Breast imaging remained a strong point of scientific research at the 2008 RSNA meeting, with breast MRI playing a starring role but sharing the limelight with tomosynthesis, position emission mammography, and breastspecific gamma imaging.
Nola Hylton, Ph.D., and colleagues showed preliminary results from American College of Radiology Imaging Network trial 6657. It found that MRI measures residual breast cancer disease more accurately than clinical exams or mammography.
Hylton, a professor of radiology at the University of California, San Francisco, and colleagues examined 216 patients at eight institutions.
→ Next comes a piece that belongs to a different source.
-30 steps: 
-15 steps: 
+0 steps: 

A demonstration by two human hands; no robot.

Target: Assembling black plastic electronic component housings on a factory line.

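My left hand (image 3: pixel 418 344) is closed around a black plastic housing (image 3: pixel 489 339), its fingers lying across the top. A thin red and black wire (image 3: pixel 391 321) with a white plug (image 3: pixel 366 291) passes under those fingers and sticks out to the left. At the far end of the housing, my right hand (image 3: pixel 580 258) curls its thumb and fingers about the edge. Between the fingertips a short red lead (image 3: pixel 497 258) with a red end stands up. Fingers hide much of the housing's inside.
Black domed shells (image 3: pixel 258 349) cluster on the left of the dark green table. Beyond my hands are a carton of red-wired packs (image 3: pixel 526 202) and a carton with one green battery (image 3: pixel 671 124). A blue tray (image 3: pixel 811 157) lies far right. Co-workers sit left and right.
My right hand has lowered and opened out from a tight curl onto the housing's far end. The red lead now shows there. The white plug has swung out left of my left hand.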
The measures helped predict the breast tumors’ response to neoadjuvant chemotherapy.
Women with invasive breast cancer measuring 3 cm or greater who received an anthracycline-cyclophosphamide (AC) neoadjuvant chemotherapy regimen followed by a taxane were enrolled between May 2002 and March 2006. Contrastenhanced MRI was performed at baseline, following one AC cycle, between AC and taxane treatment, and after taxane treatment but prior to surgery.
Following neoadjuvant chemotherapy, MRI is more accurate than clinical exams or mammography for estimating residual disease and predicting response to treatment, said Hylton, director of the Magnetic Resonance Science Center at UCSF.
Not only did the ACRIN trial use breast MRI, but a study out of Ohio demonstrates the modality can have a positive impact on clinical decision making for black women with newly diagnosed breast cancer.
Few studies have addressed if and how breast MRI affects how black women make clinical decisions, said Dr. Laura Shepardson, a radiologist at The Cleveland Clinic.
A total of 306 African American patients had a breast MR exam at The Cleveland Clinic between 2003 and 2007. Of these, 111 (36%) with newly diagnosed ductal carcinoma in situ, invasive ductal carcinoma, or invasive lobular carcinoma were included in Shepardson’s study. The women in the study had no prior history of radiotherapy or chemotherapy.
The treatment was breast conservation in 58% of cases (64 women) and mastectomy in 42% (47).
Radiotherapy was performed in 64% of cases (71 women), chemotherapy in 48% (53), and endocrine therapy in 43% (48). In 13% of cases (14 women), the MR exam prompted a negative second-look ultrasound and/or negative biopsy. These falsepositive findings may partly reflect a learning curve for the interpreting radiologists.
Breast MRI dominated breast research, but other modalities, like breast tomosynthesis, also made an appearance.
Breast tomosynthesis detects lesions with even greater sensitivity than breast MRI, which may also be its downfall, according to one researcher.
“We end up seeing every fibroid adenoma and every cyst when we markedly increase our detection of otherwise benign lesions,” said Dr. Jay A. Baker, director of breast imaging at Duke University, during his keynote speech at the RSNA meeting.
Increasing the number of detected benign lesions becomes problematic because, ultimately, the detection does not aid the patient. The hope that tomosynthesis will reduce the overall number of recalls depends on clarifying architectural distortions that on diagnostic examination turn out to be nothing more than overlapping but normal breast tissue, he said.
A modality that shows similar sensitivity and specificity to breast tomosynthesis but is also readily available in the U.S. is positron emission mammography (PEM).
“[PEM] gives us great clarity and confidence in diagnosing new cancers,” said Dr. Kathy Schilling, the lead researcher and director of breast imaging and intervention at the Center for Breast Care at Boca Raton Community Hospital in Florida.
PEM is especially useful for women with dense breasts, according to Schilling. While breast MRI is a good technique for detecting cancer in women with dense breasts, the test is limited by a high incidence of false positives, she said. Additionally, breast MRI is much less effective when patients are imaged at an inappropriate point during their menstrual cycle.
False-positive results are often attributed to the effects of hormones in the patient.
Breast density and hormonal status will not affect PEM sensitivity or specificity when screening for cancer because the technique uses the metabolic differences between cancer cells and normal cells to distinguish between them.
A method that also zeroes in on the metabolic function of cancer is breastspecific gamma imaging (BSGI).
BSGI detects cancer cells that escape the notice of mammograms and physical exams, according to research presented at RSNA by Dr. Rachel Brem, a professor of radiology at The George Washington University Medical Center in Washington, DC.
Brem’s team of researchers examined the records of 159 women who underwent BSGI after their mammograms or clinical exams revealed one or more suspicious or cancerous lesions.
Gamma imaging revealed at least one more suspicious lesion in 29% of them.
At least half the occult cancers detected in the study were smaller than 1 cm, but Brem said gamma imaging can detect early lumps as small as 1 mm.